Monday, February 14, 2011

Super Bowl and Mayoral Tidbits

In planning circles, it is widely accepted that building public stadiums is rarely the panacea that promoters make them out. Rarely do the economic claims back facts. Rarely does development promised follow. In many cases tax revenues actually decline. The only claim that hasn't statistically been refuted is civic pride and exposure.

Until now, perhaps?

The Dallas Morning News ran a piece that showed the national perception of Arlington after the Super Bowl was virtually the same as before. Before the game, 17.5% of respondents had a positive impression of Arlington, whereas after the game, it was only 14.9%. A neutral impression stayed in the 2% range. 4.6% of respondents before the game had a negative impression, whereas after it was 6.1%. The real telling stat is the no impression. Before the game 73.7% had none, whereas after, it had risen to 74.4%.

Think of that for a moment. Supposedly, on the biggest stage, the host city LOST ground in impression on a national perception list. Of course, it doesn't help that Arlington is just another generic suburban city that has nothing unique but two stadiums and two amusement parks (It has a University and good bones for a lackluster downtown, but they neglect that). And when the messengers of the message from the city to the nation find nothing unique about your city (1st paragraph), then the nation doesn't either.

If this proof (albeit anecdotal) that stadiums don't bring about positive urban development, then I don't know what is.

Moving on, in the paper version of Unfair Park, Jim Shutze, in his story about the politics of the mayors race, makes an astute observation.

In spite of these terrible economic times, Dallas continues to bloom at its heart, from North Oak Cliff to east of downtown around Baylor Hospital, further east in the Henderson Avenue area, north along the Uptown corridor, south into the Cedars.
Well, the city blooms in a circle around the heart, anyway. The heart itself still has problems. Downtown seems to suffer from some kind of chronic a-fib.
The places in the city that boom and bloom have one thing in common. They are centers drawing the kind of people who just like being in the city, who don't want to be separated, rated and gated. It's all about people who like the mix.
None of this is unique to Dallas. It's all stuff that Christopher Leinberger, author of The Option of Urbanism, and others have been writing about and predicting for cities all over America. Leinberger calls it "Seinfeld America"—a place where people like the idea of living stacked up on top of strangers more than living on a cul-de-sac with their cousins.
In fact, that's probably exactly what's wrong with downtown. Still domineered by the old culture, downtown has been redeveloped as a kind of high-rise gated community. So it's boring.
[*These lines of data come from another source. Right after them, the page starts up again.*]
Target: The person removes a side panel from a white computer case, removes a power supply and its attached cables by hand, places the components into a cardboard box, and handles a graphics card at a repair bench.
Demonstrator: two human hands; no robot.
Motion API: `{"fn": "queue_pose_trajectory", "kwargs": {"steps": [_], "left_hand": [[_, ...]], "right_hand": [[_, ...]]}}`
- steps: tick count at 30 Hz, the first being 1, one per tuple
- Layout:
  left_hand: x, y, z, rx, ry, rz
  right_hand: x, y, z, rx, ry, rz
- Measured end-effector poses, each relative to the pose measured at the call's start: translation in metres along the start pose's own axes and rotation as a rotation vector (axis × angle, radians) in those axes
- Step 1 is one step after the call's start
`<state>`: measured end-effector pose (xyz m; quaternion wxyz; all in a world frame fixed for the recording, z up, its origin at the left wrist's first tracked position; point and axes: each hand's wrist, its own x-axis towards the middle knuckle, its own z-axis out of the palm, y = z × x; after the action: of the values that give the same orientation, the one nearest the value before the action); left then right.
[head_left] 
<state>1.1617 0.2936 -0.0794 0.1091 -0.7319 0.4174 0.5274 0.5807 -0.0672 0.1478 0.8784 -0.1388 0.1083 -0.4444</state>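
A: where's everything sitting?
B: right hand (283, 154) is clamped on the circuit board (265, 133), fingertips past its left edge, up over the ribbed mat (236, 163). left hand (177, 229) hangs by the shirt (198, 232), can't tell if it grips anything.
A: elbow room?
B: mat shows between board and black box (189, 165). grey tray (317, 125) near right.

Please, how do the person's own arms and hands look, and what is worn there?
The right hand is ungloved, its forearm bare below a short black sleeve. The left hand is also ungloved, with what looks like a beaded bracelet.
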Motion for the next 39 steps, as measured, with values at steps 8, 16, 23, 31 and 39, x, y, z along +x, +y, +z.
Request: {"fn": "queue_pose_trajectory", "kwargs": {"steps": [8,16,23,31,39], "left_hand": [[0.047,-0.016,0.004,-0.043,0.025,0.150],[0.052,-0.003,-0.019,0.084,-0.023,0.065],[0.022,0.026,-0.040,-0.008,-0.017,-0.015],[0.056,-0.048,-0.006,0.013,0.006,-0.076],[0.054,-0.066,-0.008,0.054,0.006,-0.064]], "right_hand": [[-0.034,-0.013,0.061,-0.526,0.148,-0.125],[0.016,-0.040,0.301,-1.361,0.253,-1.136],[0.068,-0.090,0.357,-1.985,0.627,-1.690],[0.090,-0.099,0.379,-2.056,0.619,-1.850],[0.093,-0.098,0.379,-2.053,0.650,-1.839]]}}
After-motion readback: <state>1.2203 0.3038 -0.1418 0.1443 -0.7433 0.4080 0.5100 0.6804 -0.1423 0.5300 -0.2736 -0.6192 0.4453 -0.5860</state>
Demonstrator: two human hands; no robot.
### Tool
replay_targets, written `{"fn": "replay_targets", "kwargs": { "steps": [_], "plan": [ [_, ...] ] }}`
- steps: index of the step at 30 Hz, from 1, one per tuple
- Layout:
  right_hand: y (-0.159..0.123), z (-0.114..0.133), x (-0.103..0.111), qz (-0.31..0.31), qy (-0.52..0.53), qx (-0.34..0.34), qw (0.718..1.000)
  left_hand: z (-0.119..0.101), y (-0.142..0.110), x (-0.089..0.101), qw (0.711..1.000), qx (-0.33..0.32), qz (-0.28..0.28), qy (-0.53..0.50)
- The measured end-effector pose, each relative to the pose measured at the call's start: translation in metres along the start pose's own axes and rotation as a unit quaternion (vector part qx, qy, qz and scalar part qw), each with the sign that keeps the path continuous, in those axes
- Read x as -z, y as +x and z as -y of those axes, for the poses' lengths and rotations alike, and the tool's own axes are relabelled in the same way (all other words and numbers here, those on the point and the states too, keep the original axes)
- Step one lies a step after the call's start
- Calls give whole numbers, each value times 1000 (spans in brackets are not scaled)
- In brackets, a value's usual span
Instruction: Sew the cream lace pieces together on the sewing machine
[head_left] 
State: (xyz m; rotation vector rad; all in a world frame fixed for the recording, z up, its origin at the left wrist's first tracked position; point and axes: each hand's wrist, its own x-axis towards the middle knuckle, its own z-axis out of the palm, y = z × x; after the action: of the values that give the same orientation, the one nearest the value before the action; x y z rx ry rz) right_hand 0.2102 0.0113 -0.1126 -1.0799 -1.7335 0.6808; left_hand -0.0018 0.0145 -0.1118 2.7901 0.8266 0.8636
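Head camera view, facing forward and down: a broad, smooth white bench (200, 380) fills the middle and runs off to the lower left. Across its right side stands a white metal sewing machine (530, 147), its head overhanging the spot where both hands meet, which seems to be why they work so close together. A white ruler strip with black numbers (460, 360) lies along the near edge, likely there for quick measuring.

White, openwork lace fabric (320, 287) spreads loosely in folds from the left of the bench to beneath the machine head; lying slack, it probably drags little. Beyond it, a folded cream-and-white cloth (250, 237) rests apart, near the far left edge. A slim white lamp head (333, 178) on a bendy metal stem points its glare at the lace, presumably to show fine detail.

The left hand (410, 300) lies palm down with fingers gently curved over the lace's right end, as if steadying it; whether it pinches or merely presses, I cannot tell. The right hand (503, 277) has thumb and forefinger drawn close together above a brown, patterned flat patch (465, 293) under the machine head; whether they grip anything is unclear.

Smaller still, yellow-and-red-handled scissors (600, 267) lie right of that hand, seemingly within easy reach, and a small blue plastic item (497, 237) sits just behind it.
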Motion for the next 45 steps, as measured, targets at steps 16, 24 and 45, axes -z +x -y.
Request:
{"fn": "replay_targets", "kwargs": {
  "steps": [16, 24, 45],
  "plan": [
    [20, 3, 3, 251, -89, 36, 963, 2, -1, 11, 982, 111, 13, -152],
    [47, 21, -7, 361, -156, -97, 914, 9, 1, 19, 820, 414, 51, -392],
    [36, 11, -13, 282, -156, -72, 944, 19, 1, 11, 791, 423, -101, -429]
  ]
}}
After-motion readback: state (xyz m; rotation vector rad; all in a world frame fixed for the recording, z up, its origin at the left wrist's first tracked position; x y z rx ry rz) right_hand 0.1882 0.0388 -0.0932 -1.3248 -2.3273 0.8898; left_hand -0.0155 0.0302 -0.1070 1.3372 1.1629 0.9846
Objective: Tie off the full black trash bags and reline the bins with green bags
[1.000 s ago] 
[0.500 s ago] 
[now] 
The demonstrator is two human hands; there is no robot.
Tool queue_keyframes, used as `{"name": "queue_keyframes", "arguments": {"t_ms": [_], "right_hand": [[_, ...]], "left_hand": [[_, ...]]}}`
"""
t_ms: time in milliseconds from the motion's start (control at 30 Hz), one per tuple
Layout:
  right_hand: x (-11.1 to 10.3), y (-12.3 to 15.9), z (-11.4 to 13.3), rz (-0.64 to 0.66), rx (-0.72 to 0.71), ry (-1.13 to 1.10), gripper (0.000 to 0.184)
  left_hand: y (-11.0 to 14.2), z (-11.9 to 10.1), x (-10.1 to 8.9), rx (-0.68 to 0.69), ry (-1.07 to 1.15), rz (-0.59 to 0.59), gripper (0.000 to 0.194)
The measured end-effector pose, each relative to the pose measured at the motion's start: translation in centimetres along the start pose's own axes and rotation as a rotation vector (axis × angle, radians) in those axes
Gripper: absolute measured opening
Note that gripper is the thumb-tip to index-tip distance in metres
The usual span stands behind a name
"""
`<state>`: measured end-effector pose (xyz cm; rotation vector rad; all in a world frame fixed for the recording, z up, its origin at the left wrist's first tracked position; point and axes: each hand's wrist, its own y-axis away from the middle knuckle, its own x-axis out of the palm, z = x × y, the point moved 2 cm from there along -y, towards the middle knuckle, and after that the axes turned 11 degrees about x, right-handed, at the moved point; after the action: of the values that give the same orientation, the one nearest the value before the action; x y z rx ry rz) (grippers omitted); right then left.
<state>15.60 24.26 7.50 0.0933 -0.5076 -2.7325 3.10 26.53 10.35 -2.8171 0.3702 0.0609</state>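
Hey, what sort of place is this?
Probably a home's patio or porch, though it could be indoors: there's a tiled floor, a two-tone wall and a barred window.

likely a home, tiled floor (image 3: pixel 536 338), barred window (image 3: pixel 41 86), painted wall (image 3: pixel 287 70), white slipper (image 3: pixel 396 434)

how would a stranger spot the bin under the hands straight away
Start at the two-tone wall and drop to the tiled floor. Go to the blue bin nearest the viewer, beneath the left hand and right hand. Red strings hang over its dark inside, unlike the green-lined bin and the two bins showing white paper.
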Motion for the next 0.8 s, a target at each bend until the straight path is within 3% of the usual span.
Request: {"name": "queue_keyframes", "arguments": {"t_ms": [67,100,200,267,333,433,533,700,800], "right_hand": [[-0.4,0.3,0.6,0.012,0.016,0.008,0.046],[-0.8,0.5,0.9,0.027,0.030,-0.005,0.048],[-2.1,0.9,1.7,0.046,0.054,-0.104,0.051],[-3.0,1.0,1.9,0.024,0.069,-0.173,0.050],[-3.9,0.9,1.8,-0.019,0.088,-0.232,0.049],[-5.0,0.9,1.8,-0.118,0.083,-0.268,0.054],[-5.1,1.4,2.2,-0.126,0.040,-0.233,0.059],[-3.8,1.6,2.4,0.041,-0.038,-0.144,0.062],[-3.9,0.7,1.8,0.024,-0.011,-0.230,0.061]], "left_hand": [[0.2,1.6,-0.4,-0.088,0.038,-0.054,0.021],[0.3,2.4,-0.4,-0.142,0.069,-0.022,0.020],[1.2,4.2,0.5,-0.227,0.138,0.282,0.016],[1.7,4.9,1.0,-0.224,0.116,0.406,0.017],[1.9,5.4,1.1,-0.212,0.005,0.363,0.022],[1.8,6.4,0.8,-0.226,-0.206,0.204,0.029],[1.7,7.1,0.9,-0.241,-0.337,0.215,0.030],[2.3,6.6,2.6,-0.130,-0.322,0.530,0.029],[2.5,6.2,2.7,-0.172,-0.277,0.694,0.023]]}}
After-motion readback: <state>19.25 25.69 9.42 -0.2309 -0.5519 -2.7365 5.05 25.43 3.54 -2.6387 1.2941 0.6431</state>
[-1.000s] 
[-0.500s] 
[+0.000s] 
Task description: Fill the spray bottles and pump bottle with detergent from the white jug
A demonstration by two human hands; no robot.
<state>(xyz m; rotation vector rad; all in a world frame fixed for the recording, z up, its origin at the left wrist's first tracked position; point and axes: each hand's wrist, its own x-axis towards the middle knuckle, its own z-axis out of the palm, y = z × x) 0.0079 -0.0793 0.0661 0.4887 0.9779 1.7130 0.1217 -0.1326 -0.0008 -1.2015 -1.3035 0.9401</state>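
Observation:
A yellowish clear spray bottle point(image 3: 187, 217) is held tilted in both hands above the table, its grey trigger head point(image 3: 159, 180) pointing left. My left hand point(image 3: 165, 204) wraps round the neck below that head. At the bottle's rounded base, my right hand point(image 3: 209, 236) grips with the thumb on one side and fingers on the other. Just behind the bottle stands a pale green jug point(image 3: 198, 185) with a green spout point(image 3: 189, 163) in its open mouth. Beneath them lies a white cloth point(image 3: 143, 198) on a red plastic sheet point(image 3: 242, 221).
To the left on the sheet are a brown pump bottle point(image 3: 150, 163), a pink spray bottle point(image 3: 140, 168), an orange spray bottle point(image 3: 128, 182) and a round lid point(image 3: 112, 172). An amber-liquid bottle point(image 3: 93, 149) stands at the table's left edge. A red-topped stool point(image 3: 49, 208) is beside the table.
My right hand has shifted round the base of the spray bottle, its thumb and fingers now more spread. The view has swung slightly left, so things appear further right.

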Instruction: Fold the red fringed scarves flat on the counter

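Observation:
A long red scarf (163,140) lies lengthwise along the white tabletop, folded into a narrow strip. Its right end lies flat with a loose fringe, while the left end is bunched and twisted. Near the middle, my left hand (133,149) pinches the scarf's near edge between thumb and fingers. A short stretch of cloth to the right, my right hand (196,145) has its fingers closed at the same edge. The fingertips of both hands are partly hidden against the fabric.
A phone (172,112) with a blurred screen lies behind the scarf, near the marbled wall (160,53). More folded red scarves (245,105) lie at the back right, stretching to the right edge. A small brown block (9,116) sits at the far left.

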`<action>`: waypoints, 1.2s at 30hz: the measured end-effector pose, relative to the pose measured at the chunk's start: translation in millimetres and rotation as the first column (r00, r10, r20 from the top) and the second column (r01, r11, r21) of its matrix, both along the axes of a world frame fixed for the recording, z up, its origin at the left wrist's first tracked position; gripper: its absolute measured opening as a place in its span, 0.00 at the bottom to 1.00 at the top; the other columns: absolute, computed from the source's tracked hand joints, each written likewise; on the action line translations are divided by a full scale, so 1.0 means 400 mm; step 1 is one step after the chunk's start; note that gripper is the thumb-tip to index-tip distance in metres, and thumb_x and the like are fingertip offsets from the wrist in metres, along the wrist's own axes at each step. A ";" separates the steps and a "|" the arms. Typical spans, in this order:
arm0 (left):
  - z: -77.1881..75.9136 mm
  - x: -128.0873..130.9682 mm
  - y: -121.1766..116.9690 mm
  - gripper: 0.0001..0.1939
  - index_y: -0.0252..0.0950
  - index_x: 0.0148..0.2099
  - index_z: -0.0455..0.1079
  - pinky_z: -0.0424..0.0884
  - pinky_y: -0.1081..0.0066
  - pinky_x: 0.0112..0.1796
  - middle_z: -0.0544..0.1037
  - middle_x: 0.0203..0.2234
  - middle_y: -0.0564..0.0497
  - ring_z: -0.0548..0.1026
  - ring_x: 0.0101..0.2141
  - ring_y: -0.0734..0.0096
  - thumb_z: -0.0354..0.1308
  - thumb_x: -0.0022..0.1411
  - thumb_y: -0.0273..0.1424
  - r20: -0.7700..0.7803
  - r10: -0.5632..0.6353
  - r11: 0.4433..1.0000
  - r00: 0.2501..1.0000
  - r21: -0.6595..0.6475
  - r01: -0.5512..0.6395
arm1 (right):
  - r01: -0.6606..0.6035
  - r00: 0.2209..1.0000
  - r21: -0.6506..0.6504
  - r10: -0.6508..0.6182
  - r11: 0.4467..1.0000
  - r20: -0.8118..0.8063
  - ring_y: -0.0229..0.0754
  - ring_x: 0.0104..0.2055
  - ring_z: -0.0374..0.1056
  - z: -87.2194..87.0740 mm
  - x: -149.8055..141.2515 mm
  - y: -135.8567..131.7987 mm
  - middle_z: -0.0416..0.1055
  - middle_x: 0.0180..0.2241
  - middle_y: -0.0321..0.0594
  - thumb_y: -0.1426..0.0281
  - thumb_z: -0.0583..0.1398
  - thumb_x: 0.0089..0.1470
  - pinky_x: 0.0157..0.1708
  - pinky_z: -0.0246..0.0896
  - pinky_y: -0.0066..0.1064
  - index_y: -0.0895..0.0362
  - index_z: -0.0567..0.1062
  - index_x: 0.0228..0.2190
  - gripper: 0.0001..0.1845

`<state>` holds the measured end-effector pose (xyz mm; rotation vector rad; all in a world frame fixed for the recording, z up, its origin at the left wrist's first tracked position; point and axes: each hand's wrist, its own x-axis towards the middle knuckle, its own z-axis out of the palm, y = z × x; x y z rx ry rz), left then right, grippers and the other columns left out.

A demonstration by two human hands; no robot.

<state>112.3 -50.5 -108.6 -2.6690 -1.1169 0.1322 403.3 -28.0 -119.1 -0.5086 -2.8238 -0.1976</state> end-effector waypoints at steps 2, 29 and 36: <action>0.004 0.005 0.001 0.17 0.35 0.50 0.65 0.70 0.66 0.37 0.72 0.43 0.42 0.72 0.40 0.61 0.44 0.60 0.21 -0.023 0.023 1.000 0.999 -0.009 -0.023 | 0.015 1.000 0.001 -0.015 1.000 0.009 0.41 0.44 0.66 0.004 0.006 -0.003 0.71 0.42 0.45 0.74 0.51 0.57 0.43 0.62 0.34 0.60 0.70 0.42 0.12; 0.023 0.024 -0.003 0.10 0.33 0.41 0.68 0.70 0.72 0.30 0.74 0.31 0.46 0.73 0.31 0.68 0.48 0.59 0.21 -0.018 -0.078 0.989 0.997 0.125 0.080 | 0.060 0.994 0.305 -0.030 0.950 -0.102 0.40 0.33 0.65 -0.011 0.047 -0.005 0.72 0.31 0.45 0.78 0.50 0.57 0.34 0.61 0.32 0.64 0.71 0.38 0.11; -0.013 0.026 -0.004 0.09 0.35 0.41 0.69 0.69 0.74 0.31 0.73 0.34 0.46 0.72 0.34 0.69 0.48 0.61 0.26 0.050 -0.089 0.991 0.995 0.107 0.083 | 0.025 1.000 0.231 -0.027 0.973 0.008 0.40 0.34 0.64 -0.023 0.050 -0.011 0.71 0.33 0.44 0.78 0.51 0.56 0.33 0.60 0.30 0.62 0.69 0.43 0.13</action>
This sums up so many things I have been saying much more concisely than I ever could. Downtown is made up of too many fortress, stand-alone office towers that are doing nothing to contribute to the urban environment. The tunnels statisfy the public realm that should be a true melting pot. And parking lots are the biggest use of land.

Sadly, Dallas will never achieve the urban level it needs as long as that is the case. Downtown should be the hub of the urban core, not the divider. As long as the streets that are pedestrian friendly until it reaches the border and are suburban-commuter friendly and places like Hunt Tower or the Arts District pop up in downtown, it will always be that disjointed urban core that we know today.

Maybe one day, many decades off, that will change. But the old guard will have had to pass and the new will have had to use a lot of tricks to righ the wrongs.